The following Management’s Discussion and Analysis (“MD&A”) of the financial condition, financial performance and cash flows of the Company for the year ended March 31, 2021 should be read in conjunction with the consolidated financial statements for the year ended March 31, 2021. Additional information relating to the Company, is available on SEDAR at www.sedar.com and on the Company’s website at www.nikoresources.com. This MD&A is dated July 29, 2021.

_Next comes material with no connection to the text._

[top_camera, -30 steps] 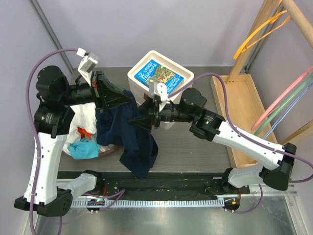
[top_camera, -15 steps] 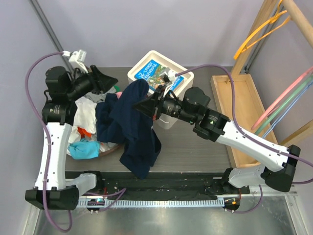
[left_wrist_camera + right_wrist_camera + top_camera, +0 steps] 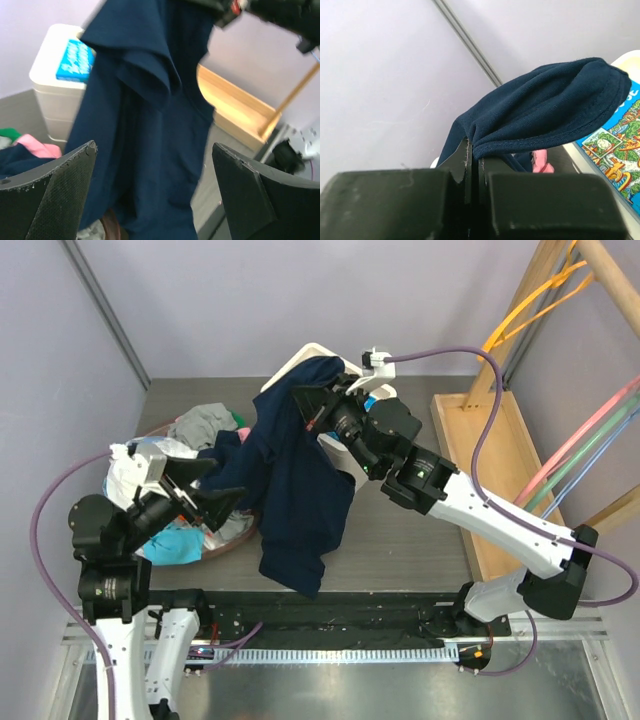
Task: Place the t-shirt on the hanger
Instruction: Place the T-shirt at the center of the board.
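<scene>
While it hangs: t-shirt [image 3: 300,480] soft, light, floppy
right tool [image 3: 317,411]: clamped on hem fold
left tool [image 3: 221,502]: wide, empty
take hold: probably collar

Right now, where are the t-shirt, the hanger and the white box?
t-shirt [image 3: 300,480]: top view, mid cloth.
hanger [image 3: 500,332]: top view, orange frame's lower end.
white box [image 3: 57,105]: left wrist view, side wall.

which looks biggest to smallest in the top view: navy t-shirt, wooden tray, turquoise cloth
1. t-shirt, though it hangs raised, nearer the camera
2. wooden tray
3. turquoise cloth, partly hidden
</scene>
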`<state>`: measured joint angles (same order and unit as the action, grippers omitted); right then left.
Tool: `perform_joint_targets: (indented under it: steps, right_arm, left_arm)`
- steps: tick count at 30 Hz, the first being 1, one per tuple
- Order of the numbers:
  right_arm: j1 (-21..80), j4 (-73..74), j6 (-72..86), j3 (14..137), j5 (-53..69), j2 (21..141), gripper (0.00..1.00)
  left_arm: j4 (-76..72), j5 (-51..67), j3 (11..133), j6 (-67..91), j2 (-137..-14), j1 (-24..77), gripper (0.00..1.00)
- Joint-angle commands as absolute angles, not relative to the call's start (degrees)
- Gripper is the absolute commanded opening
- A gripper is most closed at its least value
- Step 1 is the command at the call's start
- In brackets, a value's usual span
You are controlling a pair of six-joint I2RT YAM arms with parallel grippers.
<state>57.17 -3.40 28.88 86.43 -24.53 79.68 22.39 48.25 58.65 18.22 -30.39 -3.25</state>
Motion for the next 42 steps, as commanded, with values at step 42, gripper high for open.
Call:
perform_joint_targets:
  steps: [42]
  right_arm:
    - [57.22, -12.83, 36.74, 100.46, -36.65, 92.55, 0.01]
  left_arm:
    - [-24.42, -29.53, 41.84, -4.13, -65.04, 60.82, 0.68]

The MD&A contains forward-looking information and statements. Refer to the end of this MD&A for the Company’s advisory on forward-looking information and statements.

LIQUIDITY AND CAPITAL RESOURCES

Going concern

Commencing June 2016, the Company ceased receiving revenue related to the 60 percent interest of its indirect subsidiary, Niko Exploration (Block 9) Ltd. (“Niko Block 9”), in the Block 9 production sharing contract (“PSC”) in Bangladesh, due to legal cases related to this and other ownership interests in Bangladesh (see Note 21(a) of the consolidated financial statements for the year ended March 31, 2021 for further details on these matters}. In addition, since fiscal 2019, the Company has been in default of its Facilities Agreement (see Note 10 of the consolidated financial statements for the year ended March 31, 2021) with its senior lenders (the “Lenders”) and has not recognized or received any oil and gas revenue. At March 31, 2021, the Company has significant existing liabilities, obligations and contingent liabilities (see Note 21 of the consolidated financial statements for the year ended March 31, 2021). An adverse outcome on one or more of the claims impacting the Company and its subsidiaries could significantly and negatively impact the future cash flows of the Company and further deteriorate its overall liquidity. Currently, the Company’s primary focus is on attempting to realize value related to amounts for which the Company believes are owed to its subsidiaries that hold interests in Bangladesh and attempting to collect income and other tax refunds in India, with any realized value likely to be for the ultimate benefit of its Lenders. There is no guarantee that the Company will be successful in realizing any value in these endeavors.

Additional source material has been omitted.